Report: Cox to slash 100 jobs when it shutters wireless service in March

Cox Communications will cut more than 100 jobs when it finally closes down its wireless business next month, according to a report in the Atlanta Business Chronicle.

The report, which cited an unnamed source, said that engineers, product development managers and infrastructure designers will be affected by the job cuts. Cox said Kelly Williams, who has headed the company's wireless unit since Stephen Bye left to become CTO of Sprint Nextel (NYSE:S) in 2011, will remain with Cox's product strategy business.
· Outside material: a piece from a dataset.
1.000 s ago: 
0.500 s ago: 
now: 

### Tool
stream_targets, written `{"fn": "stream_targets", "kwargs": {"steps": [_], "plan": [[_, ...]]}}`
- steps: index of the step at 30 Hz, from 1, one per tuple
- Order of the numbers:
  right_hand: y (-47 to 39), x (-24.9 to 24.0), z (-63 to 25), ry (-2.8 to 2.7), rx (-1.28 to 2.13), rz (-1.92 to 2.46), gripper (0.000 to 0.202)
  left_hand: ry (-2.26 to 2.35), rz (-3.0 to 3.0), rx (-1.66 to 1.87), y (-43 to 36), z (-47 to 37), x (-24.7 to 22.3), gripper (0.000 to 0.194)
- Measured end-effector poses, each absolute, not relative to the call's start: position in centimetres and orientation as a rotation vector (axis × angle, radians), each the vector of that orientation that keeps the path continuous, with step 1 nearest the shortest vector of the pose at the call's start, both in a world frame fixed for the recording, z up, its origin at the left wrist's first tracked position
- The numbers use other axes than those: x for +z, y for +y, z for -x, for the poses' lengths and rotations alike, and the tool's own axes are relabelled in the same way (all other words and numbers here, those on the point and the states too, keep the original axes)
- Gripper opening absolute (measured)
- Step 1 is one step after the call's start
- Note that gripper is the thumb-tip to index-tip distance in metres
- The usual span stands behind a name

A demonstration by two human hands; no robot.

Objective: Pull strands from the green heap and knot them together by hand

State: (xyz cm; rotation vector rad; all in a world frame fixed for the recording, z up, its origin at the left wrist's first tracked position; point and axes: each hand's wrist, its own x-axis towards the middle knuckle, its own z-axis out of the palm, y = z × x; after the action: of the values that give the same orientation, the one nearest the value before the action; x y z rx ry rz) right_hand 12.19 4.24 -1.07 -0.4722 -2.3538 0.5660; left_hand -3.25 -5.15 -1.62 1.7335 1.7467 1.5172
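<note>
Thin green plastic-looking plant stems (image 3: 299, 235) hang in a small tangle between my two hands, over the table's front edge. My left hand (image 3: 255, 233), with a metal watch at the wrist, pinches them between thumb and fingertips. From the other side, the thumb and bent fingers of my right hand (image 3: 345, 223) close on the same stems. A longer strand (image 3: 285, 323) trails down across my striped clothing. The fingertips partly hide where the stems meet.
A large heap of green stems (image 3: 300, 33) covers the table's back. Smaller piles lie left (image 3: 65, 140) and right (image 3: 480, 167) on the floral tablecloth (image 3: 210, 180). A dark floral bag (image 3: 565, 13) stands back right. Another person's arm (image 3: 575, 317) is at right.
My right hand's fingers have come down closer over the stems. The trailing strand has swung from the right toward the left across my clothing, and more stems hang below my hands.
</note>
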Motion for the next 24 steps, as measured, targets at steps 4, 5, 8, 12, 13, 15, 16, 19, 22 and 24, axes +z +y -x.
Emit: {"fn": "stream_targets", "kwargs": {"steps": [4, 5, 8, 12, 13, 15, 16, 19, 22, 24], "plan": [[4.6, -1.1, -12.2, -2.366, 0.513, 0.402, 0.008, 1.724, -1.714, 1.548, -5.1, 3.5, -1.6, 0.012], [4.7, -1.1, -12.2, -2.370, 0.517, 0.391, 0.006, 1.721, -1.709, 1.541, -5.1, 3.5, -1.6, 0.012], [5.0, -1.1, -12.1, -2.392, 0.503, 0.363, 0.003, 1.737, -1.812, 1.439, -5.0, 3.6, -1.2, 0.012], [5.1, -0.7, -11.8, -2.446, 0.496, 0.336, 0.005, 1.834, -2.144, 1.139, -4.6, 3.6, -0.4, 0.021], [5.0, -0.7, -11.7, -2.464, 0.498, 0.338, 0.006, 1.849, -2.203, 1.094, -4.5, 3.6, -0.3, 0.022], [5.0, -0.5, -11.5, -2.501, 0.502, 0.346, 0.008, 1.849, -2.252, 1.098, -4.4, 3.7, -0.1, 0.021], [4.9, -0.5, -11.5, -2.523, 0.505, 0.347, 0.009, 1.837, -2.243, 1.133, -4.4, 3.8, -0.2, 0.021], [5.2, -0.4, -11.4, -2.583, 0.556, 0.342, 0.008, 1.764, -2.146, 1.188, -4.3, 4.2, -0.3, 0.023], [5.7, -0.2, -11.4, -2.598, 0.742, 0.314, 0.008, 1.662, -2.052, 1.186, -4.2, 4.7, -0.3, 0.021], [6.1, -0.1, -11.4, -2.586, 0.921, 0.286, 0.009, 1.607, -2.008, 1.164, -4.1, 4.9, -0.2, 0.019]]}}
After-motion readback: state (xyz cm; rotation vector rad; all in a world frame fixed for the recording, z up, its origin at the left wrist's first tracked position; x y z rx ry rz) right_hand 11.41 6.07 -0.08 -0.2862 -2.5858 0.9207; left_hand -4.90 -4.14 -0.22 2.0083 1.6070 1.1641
Cox spokesman Todd Smith declined to comment on the specific number of job cuts, but did confirm that some are coming. "As previously announced, our wireless strategy has changed and we must adjust our workforce to align with our new strategy," he told FierceWireless. "Our employees have done everything we have asked and for that we are thankful. We are extremely focused on making this transition as easy as possible on our employees."
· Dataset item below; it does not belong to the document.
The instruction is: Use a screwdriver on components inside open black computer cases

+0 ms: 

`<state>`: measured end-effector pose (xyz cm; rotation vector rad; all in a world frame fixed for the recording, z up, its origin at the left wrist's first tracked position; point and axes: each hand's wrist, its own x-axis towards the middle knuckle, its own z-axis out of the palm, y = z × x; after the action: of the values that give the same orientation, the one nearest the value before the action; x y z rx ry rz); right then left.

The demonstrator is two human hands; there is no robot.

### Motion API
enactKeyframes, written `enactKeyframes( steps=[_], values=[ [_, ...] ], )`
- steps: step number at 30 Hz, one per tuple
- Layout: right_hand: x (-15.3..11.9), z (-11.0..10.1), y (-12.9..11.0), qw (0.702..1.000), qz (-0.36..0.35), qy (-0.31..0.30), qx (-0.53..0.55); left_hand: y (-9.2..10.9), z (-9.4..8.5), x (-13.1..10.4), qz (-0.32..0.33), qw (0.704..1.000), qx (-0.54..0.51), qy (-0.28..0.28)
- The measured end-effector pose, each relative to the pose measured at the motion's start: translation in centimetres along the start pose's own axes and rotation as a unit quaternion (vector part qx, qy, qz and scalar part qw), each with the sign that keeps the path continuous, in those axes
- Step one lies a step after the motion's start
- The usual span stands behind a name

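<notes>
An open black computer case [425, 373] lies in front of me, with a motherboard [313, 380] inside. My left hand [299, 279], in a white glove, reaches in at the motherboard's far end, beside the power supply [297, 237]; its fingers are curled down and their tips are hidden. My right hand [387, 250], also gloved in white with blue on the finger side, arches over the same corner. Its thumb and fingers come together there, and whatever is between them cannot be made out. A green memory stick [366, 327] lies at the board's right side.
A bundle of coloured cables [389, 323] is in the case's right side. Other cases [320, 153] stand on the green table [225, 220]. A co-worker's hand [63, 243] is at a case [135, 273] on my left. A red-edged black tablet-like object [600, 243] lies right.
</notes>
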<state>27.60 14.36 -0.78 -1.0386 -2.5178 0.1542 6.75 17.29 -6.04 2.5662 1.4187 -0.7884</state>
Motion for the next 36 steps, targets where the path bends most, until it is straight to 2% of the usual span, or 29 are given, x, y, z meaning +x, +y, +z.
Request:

In mid-November Cox stopped selling wireless service to new customers and said that it would shut off all wireless service by March 30. The decision came after Cox abandoned plans to build its own wireless network; the company has been operating as an MVNO of Sprint since November 2010 and launched wireless service in less than 50 percent of its total footprint.

Cox said in November that all of its wireless customers would receive a $150 credit on their bill for every line of wireless phone service disconnected. The company said customers could keep their wireless devices and that all early termination fees would be waived.

In December Cox agreed to sell 20 MHz of its AWS spectrum covering 28 million POPs to Verizon Wireless (NYSE:VZ) for $315 million. The deal, which includes the option for Cox and Verizon to resell each other's services, is connected to Verizon's decision to spend $3.6 billion to buy AWS spectrum from SpectrumCo, a joint venture of cable companies Comcast, Time Warner Cable and Bright House Networks. The deals still need to be approved by the FCC and Department of Justice.